O Na Mira já exercitou tais ‘revisões’: quando falamos sobre The King of Limbs (2011) pela primeira vez, dissemos que “a única coisa que segura a audição é sua brevidade”. Permitimos uma segunda crítica para reavaliar o que achamos sobre o último disco do Radiohead:
‘The King of Limbs’ parece transpor todas as experimentações musicais pós-anos 2000 ao centro do mundo: a África. O Radiohead atinge um som tribal e, ao mesmo tempo, denso, sem perder suas características.

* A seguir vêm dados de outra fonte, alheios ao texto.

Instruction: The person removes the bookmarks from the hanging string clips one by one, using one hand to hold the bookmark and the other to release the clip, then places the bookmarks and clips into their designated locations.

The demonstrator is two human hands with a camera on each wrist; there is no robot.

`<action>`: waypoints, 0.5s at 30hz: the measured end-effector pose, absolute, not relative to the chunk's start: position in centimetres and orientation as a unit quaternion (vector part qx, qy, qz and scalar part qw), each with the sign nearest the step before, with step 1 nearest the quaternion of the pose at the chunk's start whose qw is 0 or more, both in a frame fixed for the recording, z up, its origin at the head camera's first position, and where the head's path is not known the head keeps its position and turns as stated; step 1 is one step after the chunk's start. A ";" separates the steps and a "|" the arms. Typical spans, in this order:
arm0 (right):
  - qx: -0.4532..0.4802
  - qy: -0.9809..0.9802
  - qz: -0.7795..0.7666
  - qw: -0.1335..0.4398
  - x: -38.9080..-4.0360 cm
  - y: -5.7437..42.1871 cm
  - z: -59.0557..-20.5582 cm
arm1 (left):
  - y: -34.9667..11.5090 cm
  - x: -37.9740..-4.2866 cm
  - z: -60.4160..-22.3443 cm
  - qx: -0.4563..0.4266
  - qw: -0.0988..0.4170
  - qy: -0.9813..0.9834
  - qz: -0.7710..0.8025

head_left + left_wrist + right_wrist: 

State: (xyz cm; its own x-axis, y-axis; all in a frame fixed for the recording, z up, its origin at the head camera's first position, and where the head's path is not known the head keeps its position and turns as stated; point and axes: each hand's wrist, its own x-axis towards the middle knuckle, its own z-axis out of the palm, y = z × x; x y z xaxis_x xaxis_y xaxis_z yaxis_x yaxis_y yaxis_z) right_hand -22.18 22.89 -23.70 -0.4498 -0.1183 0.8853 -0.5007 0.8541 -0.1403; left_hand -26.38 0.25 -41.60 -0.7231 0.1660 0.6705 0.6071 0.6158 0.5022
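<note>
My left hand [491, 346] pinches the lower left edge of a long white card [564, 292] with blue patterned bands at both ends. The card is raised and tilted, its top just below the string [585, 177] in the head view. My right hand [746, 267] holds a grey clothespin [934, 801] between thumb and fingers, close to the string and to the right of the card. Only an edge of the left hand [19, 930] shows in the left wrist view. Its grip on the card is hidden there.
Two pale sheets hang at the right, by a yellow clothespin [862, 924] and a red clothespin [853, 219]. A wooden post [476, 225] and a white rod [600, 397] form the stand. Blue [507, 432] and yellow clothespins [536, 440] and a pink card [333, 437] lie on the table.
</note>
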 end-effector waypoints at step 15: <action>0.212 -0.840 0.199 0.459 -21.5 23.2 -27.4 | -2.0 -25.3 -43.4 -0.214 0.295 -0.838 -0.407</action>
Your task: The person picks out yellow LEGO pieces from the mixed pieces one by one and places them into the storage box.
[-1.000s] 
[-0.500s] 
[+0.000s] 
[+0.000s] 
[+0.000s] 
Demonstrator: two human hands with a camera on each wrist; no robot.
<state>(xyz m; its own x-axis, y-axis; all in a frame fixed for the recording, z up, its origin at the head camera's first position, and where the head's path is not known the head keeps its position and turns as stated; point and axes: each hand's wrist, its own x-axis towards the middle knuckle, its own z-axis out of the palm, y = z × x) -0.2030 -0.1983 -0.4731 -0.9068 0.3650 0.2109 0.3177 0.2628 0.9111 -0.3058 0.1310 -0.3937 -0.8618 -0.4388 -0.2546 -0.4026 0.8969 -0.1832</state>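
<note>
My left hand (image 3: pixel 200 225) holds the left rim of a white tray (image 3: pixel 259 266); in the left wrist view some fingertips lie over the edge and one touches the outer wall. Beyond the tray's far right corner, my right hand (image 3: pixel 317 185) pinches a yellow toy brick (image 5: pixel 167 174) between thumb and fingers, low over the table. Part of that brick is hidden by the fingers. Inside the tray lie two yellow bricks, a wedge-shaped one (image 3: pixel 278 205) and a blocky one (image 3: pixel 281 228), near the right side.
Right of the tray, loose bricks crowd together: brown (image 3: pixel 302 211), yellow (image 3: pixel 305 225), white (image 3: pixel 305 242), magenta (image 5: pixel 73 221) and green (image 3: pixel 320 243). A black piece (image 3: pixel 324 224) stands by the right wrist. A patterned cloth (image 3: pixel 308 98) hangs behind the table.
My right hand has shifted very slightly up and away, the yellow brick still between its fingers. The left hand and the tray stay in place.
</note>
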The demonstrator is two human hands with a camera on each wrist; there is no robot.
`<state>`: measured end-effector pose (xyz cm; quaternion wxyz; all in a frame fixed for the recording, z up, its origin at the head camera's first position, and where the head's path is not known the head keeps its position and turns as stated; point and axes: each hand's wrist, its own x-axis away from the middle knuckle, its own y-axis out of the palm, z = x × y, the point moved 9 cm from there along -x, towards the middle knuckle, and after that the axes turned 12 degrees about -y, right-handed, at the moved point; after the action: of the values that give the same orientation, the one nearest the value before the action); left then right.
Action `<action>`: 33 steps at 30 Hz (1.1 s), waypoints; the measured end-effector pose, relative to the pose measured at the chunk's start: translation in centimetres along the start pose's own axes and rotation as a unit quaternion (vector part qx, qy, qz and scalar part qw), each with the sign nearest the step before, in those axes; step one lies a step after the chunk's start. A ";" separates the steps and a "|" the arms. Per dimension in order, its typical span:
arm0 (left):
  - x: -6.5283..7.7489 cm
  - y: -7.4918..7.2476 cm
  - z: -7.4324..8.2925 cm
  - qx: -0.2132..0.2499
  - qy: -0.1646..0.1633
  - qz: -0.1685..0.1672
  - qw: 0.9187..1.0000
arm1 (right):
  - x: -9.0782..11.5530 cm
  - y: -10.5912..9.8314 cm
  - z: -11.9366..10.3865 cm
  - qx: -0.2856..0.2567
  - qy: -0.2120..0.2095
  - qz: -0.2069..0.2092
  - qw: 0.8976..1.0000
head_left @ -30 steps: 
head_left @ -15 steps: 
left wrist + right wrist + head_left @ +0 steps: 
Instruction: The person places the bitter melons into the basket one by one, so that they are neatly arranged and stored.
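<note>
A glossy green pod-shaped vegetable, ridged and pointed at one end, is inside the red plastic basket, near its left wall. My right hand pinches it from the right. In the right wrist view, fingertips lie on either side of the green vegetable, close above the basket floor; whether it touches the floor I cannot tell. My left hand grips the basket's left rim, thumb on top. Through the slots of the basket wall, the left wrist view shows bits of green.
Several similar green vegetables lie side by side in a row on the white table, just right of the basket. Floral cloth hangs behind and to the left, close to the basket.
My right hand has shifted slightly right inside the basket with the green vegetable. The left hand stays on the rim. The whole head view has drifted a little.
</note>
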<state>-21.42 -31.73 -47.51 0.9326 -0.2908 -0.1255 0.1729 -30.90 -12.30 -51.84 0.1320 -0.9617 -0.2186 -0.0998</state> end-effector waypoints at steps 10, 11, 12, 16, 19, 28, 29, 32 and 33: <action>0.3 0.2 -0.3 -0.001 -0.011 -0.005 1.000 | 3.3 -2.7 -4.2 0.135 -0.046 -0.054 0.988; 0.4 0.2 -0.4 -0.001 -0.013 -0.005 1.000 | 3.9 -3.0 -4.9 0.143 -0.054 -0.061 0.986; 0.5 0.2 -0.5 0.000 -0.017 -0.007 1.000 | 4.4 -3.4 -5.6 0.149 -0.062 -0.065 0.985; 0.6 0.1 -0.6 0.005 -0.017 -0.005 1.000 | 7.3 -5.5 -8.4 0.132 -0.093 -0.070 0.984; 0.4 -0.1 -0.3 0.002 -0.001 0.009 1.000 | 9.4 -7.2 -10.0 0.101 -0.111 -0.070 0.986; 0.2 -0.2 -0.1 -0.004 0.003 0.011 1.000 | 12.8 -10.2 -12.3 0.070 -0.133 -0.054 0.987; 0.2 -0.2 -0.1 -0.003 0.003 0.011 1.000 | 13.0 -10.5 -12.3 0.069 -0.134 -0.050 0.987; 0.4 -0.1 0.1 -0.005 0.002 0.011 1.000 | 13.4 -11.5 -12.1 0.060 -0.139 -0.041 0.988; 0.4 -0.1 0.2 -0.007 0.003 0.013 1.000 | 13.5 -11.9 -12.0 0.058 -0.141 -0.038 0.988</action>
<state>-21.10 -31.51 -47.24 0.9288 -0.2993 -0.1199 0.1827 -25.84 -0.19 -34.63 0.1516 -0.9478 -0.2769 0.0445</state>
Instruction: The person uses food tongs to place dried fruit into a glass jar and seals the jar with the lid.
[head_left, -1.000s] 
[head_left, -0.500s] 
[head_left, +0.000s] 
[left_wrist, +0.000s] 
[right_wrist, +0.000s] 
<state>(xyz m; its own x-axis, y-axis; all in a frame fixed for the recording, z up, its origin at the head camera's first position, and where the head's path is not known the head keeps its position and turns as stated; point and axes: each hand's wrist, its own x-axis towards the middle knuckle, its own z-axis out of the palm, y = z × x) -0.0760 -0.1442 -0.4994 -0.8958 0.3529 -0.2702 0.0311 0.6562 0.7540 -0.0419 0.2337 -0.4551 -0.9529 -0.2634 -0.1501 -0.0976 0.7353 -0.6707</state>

Isso poderia acontecer com qualquer disco. Num exemplo inverso, consideramos Chico (2011) um disco em que o cantor se sente “à vontade no seu confortável divã poético”. Três anos depois, numa lista de discos superestimados, fomos contra nossos próprios argumentos:
Divã? Desde quando algum artista deve se permitir a isso? Não só nos enganamos em colocar os argumentos do último disco de Chico Buarque, como caímos na amarra de aceitar sua falta de poeticidade, falta de criatividade e falta de renovação. Nem de longe ‘Chico’ se equipara ao bom ‘Carioca’ (2006), este sim mais rude e melancolicamente agressivo, como nos bons tempos do compositor.
Jornalistas que veem a mudança de opinião como aspecto natural do ser crítico tendem a se tornar os alvos favoritos dos comentaristas – principalmente os que adoram se manter no anonimato.
Nenhum artigo tem que ser entendido como sentença, assim como nenhuma opinião deve ser vista como melhor que a outra.
O revisionismo de si próprio não possui tempo mínimo de maturação: ora, um crítico pode mudar de opinião de um dia pro outro e, ainda assim, ser convincente em sua argumentação.
Isso não representa fragilidade? Talvez sim. Mas é um tanto egoísta da parte do próprio crítico achar que ser frágil é pior que ser desprovido de bom senso. E isso não tem nada a ver com a direção argumentativa de uma crítica; tem a ver com respeitar seus próprios gostos que, sim, são importantes na condução de um texto (o que não quer dizer que a crítica seja estritamente um emaranhado de gostos pessoais).
Surge, então, outra discussão: quer dizer que sempre que um crítico mudar de ideia ele deve reelaborar o que argumentou? Não necessariamente, senão perderia-se muito tempo (e muitas linhas) numa mesma obra. Não que elas não sejam merecedoras; mas, ao mesmo tempo que poucos estariam dispostos a reavaliar uma mesma obra artística, um número ainda menor de leitores estaria disposto a perder tempo diante de infindáveis argumentos sobre essa mesma obra.
O que se deve combater não é a ausência de vários textos de um mesmo autor sobre determinada obra; é a abordagem de leitores e comentaristas que questionam as possíveis contradições de um crítico. Sim, elas devem ser questionadas, já que a afinidade de pensamentos é determinante para que se acompanhe as opiniões de críticos respeitados. Mas não podem ser vistas como uma fraqueza, ou um erro. São tantas as possibilidades de equação que resultam na mudança, tantos resultados finais que se divergem, que a única exatidão é: crítica não é matemática.